[Requirement]
Only the lines of the data below from the one with "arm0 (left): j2" through the one with "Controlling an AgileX" are wanted. Repeat them exactly.

[Data segment]
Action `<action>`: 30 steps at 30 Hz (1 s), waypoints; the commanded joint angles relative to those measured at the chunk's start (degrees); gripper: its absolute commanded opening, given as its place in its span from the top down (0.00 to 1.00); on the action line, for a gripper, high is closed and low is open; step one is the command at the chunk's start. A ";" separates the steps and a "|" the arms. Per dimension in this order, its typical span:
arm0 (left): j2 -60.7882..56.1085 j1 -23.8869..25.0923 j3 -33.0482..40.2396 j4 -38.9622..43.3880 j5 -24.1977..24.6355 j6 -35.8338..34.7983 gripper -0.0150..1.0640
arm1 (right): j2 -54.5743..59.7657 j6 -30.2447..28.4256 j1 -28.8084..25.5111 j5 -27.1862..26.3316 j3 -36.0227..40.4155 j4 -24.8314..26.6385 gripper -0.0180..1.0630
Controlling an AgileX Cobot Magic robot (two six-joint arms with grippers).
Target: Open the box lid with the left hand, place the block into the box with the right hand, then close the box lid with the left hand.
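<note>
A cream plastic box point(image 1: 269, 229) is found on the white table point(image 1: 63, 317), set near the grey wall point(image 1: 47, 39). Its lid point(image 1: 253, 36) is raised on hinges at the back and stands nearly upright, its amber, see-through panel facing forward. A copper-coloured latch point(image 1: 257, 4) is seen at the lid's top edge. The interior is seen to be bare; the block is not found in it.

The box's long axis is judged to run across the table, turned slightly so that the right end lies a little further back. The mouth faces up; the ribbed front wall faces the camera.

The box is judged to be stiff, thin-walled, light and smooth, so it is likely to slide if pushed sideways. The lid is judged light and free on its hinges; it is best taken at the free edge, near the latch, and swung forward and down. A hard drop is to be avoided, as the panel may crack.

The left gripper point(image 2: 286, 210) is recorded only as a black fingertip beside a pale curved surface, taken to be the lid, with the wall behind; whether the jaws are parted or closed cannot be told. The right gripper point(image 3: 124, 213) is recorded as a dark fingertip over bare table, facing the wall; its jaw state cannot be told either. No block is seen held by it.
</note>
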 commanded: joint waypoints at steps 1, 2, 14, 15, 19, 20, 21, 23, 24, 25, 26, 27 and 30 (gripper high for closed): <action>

[Response]
arm0 (left): j2 -60.7882..56.1085 j1 -23.8869..25.0923 j3 -33.0482..40.2396 j4 -38.9622..43.3880 j5 -24.1977..24.6355 j6 -35.8338..34.7983 gripper -0.0150..1.0640
arm1 (right): j2 -54.5743..59.7657 j6 -30.2447..28.4256 j1 -28.8084..25.5111 j5 -27.1862..26.3316 j3 -36.0227..40.4155 j4 -24.8314..26.6385 gripper -0.0180..1.0630
Controlling an AgileX Cobot Magic robot (two six-joint arms with grippers).

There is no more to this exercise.